各国の規制当局をはじめとする情報セキュリティコミュニティや関係者と従来以上に幅広く連携し、同社の製品、社内プロセス、事業運営における信頼性の検証と実証を図るとともに、説明責任に関する新たな仕組みを導入することで、カスペルスキーがあらゆるセキュリティ問題に迅速かつ徹底的に対処していることを証明するための取り組みである。
シンガリョーフ氏は、主な取り組み内容として、(1)ユーザーから収集した脅威に関するデータについては、モスクワではなくスイスで保存・処理する、(2)各国規制当局や信頼できるパートナーからの要請に応じて、同社製ソフトウェアのソースコードやプログラムなどを開示し、確認することのできる「Transparency Center」(トランスペアレンシー・センター)をスイスに開設する、(3)同社製ソフトウェアのアセンブリ作業ならびに検知ルールデータベースの更新作業を行う拠点も、モスクワからスイスに移転する、(4)製品や社内プロセス、事業運営などについて、独立機関による監督と第三者組織によるレビューを行う、の4つを挙げた。
カスペルスキーは、このイニチアチブを開始するに当たって、英国の国家サイバーセキュリティセンター(NCSC)など欧州各国の規制当局と意見交換を重ねた。そのうえで、規制当局がとくに深く懸念する事項について、解決のための取り組みを策定したという。

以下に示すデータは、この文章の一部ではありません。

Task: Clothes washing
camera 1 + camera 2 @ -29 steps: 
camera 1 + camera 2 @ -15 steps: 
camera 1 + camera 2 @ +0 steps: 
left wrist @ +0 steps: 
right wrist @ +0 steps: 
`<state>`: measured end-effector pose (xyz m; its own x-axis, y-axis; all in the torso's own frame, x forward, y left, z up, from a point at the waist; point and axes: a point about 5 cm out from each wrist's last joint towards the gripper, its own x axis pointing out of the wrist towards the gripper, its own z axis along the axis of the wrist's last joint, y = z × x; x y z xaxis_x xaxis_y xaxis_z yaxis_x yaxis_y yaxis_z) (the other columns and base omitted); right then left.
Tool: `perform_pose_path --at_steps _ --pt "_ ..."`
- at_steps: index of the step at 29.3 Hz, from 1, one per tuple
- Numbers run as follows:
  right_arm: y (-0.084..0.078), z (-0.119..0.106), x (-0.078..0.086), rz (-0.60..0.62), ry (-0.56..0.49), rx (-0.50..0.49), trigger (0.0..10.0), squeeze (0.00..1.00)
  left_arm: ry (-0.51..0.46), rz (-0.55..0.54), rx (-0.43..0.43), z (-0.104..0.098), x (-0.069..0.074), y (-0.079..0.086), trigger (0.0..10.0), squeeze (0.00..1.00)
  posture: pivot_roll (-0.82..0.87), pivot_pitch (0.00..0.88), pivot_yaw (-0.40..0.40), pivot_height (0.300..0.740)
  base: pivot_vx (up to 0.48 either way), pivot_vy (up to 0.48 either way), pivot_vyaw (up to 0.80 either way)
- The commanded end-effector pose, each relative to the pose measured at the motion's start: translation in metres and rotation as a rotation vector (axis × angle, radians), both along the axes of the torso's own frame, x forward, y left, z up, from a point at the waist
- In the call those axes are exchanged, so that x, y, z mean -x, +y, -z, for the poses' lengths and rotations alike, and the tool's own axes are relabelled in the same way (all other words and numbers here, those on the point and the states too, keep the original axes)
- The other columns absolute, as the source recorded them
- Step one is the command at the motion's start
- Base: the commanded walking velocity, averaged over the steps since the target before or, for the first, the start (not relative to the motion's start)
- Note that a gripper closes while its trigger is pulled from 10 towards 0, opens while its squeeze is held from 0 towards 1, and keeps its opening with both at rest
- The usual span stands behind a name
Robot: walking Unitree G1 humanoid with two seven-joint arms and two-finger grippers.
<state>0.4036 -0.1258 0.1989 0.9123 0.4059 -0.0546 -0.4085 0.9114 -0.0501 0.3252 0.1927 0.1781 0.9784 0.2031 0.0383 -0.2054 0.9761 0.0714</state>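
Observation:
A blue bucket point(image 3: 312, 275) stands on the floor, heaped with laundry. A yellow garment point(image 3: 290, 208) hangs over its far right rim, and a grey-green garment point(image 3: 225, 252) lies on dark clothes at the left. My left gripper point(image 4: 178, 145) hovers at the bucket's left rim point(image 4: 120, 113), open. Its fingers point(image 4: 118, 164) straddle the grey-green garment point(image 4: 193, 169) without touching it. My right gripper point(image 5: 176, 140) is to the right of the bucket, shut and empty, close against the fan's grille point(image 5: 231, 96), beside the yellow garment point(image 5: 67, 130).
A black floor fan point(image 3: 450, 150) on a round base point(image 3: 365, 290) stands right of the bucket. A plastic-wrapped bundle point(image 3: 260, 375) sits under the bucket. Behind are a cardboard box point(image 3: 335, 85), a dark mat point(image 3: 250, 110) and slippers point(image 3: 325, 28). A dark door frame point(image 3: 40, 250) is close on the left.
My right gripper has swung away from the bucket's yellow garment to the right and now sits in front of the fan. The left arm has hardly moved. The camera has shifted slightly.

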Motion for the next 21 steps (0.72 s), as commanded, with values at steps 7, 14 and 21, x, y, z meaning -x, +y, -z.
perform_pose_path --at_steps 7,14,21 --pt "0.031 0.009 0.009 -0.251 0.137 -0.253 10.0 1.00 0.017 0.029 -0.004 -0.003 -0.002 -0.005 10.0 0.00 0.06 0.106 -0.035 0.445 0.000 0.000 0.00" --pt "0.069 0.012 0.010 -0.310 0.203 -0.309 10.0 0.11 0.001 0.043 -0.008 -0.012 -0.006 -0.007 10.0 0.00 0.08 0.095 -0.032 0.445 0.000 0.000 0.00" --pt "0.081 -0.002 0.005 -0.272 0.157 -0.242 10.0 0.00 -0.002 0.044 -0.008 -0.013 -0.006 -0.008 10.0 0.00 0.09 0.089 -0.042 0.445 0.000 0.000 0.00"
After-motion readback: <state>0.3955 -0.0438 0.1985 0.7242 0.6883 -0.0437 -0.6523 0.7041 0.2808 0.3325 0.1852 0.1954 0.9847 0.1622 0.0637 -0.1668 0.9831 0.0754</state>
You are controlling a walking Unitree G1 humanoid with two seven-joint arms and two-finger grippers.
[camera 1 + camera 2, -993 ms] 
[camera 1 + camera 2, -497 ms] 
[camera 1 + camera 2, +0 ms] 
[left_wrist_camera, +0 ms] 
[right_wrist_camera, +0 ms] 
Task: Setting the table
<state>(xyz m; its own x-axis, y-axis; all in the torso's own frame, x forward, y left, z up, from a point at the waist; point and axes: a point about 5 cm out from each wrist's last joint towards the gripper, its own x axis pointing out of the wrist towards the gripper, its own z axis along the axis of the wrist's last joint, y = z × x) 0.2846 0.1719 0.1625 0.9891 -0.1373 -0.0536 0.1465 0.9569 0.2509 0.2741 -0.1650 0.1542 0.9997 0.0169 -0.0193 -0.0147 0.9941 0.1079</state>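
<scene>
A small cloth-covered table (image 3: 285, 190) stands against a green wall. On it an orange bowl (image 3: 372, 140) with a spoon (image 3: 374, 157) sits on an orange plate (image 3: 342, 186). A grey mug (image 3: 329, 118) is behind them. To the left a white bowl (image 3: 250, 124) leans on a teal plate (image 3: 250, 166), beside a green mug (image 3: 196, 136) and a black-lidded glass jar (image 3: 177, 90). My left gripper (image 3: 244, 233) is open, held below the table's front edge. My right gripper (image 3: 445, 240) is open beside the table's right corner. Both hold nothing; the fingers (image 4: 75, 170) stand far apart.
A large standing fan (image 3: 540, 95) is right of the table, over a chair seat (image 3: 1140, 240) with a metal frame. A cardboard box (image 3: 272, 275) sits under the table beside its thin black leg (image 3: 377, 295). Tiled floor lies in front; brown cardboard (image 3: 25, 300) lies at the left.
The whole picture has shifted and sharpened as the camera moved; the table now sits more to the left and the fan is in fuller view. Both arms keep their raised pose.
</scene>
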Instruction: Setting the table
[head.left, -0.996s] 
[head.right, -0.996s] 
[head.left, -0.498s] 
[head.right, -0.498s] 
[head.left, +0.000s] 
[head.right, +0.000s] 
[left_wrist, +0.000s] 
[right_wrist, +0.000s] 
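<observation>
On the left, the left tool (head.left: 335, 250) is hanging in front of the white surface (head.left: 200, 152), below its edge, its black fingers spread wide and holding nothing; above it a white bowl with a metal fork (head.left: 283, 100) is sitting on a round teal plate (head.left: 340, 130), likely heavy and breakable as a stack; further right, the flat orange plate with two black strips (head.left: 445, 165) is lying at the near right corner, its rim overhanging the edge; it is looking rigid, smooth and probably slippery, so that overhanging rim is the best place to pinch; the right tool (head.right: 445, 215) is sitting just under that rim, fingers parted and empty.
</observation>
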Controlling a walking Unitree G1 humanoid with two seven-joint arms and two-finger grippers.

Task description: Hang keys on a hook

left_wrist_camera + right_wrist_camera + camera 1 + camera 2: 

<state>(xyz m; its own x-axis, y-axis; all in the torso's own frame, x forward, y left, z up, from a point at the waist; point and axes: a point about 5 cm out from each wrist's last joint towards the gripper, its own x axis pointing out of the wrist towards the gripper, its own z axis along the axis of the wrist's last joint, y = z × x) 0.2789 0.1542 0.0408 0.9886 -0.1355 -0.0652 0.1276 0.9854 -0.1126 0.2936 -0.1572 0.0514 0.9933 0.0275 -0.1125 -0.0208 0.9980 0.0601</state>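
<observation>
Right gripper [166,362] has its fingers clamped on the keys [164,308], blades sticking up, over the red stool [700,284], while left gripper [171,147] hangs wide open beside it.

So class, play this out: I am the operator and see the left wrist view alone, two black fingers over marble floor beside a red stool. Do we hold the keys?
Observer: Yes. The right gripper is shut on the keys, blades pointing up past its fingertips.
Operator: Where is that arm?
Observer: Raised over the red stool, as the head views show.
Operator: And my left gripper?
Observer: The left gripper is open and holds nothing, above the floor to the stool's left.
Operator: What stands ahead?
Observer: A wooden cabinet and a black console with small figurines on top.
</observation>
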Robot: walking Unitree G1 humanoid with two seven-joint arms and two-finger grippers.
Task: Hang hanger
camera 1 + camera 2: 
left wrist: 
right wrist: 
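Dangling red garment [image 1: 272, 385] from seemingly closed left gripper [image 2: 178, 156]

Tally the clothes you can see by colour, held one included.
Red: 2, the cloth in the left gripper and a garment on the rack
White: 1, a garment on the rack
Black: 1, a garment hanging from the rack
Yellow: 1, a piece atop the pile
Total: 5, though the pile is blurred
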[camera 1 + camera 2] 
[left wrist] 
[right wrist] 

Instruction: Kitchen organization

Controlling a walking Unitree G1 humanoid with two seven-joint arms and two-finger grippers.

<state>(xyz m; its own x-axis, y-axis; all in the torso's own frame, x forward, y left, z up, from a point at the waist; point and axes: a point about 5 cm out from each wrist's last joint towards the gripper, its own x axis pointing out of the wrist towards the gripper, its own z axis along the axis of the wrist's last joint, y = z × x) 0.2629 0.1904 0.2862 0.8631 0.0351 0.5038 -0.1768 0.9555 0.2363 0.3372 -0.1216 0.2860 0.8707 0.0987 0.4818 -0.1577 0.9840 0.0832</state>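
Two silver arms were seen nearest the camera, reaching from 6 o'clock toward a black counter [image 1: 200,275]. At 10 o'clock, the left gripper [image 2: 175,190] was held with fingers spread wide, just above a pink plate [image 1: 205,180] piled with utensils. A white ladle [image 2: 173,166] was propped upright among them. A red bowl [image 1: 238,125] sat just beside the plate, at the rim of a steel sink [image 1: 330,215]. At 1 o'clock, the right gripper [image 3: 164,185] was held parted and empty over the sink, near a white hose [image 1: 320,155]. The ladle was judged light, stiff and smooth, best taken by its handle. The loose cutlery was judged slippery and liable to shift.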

「たとえば、当社にはカスペルスキー・セキュリティ・ネットワーク(KSN)という仕組みがあります。クラウドネットワークを通じて、悪意のあるコードなどを発見した世界中のユーザーから、同意を得た上でその脅威に関連するデータを収集するものです。KSNは取得したデータをクラウド上で自動分析することで、すべてのユーザーに対して新しい未知のサイバー脅威に対する防御を即座に提供するためのものですが、ほかのセキュリティベンダーでも同様の仕組みを使っており、業界標準の方法です。しかし送られてくるデータの中には秘匿性の高い情報が含まれている可能性もゼロではなく、それをモスクワで保管・処理した場合、ロシアに情報が流れてしまうのではないかという懸念を抱く国が少なくありませんでした。現実には起こり得ないことですが、そうした懸念を解消すべく、政治的にも軍事的にも中立であるスイスに保管・処理するデータを移転することにしたのです」とシンガリョーフ氏は説明する。
スイスは、世界で最も厳格な情報セキュリティ規制を行っている国のひとつであり、外国はもちろん、スイス当局であっても、令状を取って民間企業が保管するデータを見ることはできないそうだ。
同社は2018年11月にスイスにデータセンターを開設し、本格稼働させた。2019年第4四半期までには、モスクワからスイスへのデータ移転が完了する予定である。